A student asks:

I’m never sure whether I have to take the number that comes out of the normal distribution table away from 1. How do you know?

It’s a familiar song: you’ve worked out your $z$-score (naturally, you remember that this means “how many standard deviations you are above the mean”, which translates directly into $z = \frac{x-\mu}{\sigma}$), looked it up in the big table and got a number out. It’s a probability. But which probability?

The trick is to look at your picture. You did draw a picture, didn’t you? Don’t roll your eyes. If you draw the picture and think for a moment, it becomes obvious.

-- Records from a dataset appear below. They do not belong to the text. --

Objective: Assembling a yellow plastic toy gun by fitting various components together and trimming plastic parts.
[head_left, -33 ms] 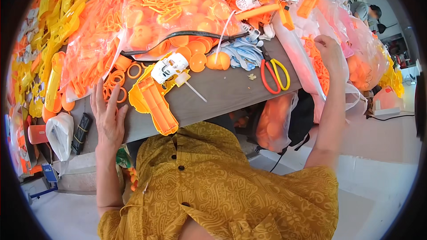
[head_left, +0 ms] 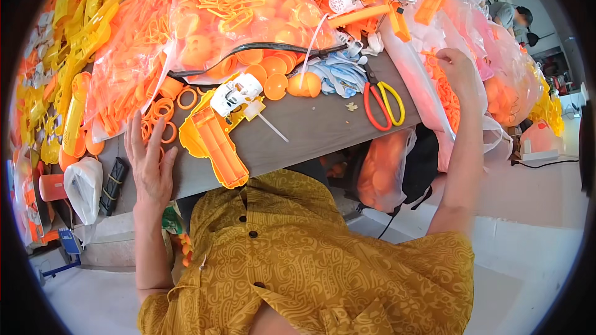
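– What is being done?
– Seemingly picking: orange pieces (head_left: 446,96), two o'clock, are reached for by the narrowed right hand (head_left: 458,68); grip cannot be told, steady pinch needed
– Left hand (head_left: 151,170)?
– Spread wide beside orange rings (head_left: 162,113), nine o'clock

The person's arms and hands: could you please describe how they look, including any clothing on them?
The left hand and the right hand are bare, with no gloves visible. The forearms are uncovered too. The short sleeves belong to a mustard-gold shirt with a swirling pattern and dark round buttons.
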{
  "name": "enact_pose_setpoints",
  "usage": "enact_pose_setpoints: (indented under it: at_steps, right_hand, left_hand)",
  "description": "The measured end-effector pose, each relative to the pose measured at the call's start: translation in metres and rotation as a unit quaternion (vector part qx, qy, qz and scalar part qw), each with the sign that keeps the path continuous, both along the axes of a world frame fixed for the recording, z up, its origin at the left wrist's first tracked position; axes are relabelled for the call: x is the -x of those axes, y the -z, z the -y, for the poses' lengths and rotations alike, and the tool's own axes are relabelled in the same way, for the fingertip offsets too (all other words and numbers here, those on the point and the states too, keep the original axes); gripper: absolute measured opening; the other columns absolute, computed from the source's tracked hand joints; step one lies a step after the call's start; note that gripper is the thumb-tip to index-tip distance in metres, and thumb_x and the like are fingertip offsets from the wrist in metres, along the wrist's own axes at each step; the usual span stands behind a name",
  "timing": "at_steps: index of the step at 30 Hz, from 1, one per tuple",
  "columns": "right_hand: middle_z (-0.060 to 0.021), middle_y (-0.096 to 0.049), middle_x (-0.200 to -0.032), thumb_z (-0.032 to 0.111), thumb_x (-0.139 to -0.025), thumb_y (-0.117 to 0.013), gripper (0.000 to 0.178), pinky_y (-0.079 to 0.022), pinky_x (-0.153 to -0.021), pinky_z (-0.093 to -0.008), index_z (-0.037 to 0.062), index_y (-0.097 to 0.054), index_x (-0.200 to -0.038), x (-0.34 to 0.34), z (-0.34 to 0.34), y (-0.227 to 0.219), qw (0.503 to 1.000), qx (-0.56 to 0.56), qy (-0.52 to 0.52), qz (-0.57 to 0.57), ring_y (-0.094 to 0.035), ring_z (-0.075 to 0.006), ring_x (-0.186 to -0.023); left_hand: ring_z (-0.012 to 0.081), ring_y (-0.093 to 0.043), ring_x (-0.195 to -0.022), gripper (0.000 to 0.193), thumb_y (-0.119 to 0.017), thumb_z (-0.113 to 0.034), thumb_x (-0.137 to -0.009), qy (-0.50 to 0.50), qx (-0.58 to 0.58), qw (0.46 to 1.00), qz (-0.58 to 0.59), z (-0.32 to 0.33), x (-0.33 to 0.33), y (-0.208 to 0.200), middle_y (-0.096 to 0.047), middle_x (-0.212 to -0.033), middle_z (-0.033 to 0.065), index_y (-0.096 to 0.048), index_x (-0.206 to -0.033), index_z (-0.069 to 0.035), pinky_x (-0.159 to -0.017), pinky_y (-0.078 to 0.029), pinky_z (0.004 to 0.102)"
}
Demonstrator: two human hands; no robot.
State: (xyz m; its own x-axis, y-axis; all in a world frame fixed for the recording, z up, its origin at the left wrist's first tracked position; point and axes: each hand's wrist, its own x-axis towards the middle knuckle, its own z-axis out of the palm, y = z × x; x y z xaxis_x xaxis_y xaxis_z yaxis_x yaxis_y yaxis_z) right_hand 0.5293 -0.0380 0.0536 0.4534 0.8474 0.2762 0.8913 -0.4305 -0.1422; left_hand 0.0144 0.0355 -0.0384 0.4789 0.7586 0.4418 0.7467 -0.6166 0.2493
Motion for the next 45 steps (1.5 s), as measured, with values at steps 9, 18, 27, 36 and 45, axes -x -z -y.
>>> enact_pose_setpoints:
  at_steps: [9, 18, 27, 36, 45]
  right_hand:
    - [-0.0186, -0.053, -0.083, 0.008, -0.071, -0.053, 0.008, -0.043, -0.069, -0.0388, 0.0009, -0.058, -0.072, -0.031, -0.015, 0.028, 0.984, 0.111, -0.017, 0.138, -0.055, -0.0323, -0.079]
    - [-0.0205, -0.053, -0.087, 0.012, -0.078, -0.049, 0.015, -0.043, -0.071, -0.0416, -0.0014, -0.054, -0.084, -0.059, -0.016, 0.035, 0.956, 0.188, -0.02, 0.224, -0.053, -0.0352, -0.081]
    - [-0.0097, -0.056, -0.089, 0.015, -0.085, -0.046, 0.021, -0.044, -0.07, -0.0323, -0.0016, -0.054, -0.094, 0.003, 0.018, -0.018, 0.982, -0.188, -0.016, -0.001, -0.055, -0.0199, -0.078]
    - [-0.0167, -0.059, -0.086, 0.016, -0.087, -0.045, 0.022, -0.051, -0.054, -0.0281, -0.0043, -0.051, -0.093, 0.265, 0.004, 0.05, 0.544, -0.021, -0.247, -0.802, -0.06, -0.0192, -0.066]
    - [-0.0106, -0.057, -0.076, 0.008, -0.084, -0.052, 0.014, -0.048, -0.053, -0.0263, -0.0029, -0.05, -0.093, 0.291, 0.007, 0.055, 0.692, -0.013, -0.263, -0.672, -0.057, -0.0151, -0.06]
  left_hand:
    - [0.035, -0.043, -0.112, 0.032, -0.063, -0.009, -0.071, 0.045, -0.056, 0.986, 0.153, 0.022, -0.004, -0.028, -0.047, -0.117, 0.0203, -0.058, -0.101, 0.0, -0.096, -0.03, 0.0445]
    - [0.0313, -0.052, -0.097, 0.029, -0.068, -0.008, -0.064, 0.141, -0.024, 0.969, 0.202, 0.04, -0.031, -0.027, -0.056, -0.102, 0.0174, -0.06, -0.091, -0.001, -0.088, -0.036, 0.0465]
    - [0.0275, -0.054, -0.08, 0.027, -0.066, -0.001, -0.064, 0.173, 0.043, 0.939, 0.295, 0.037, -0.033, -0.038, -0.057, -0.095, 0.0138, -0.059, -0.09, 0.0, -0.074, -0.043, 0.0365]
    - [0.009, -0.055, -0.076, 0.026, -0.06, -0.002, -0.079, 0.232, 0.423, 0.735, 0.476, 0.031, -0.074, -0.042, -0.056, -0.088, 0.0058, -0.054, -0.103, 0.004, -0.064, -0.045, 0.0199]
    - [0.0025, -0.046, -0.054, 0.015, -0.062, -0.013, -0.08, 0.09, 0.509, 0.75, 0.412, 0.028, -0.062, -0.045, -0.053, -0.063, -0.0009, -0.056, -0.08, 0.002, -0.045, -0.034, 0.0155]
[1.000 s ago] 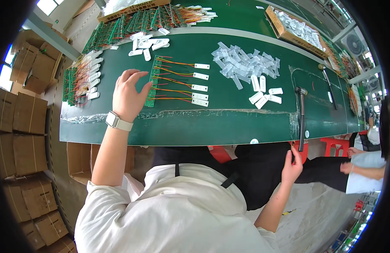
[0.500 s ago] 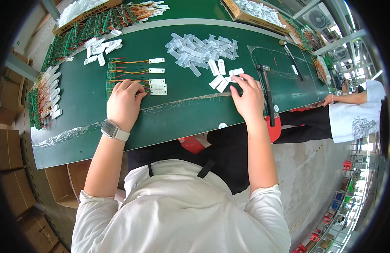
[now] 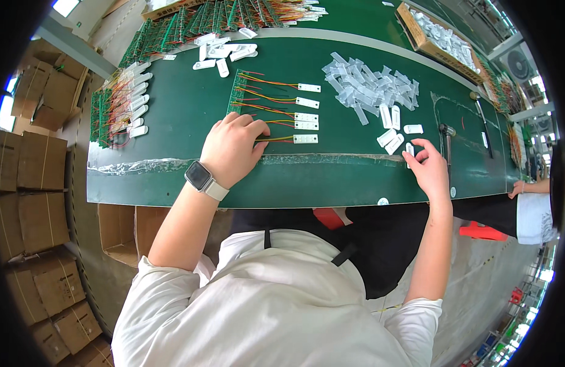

Scribbly normal distribution 1Scribbly normal distribution 2

Notice that the two pictures are hardly contenders for whatever the art world’s equivalent of the Fields Medal is: they’re scribbled sketches, and that’s all you need. It’s just a line with a bump in the middle; ideally it ought to be symmetrical, but don’t worry about it. ((@reflectivemaths had the idea of creating a normal distribution stencil for just these situations, but I don’t know if anything came of it.))

Now, in the left situation, where we’re looking for $P(X > x)$ (let’s say), and $x$ is above the mean, you can see that the area we needed is less than a half. That means, the probability that comes out of the table is the wrong one: you need to take it away from one.

On the right, you’re looking for $P(X < x)$, and $x$ is still above the mean. In this case, the number you want is more than a half, so you leave the value from the table alone.

It’s that simple: if the value you want doesn’t fit with your picture, take it away from 1.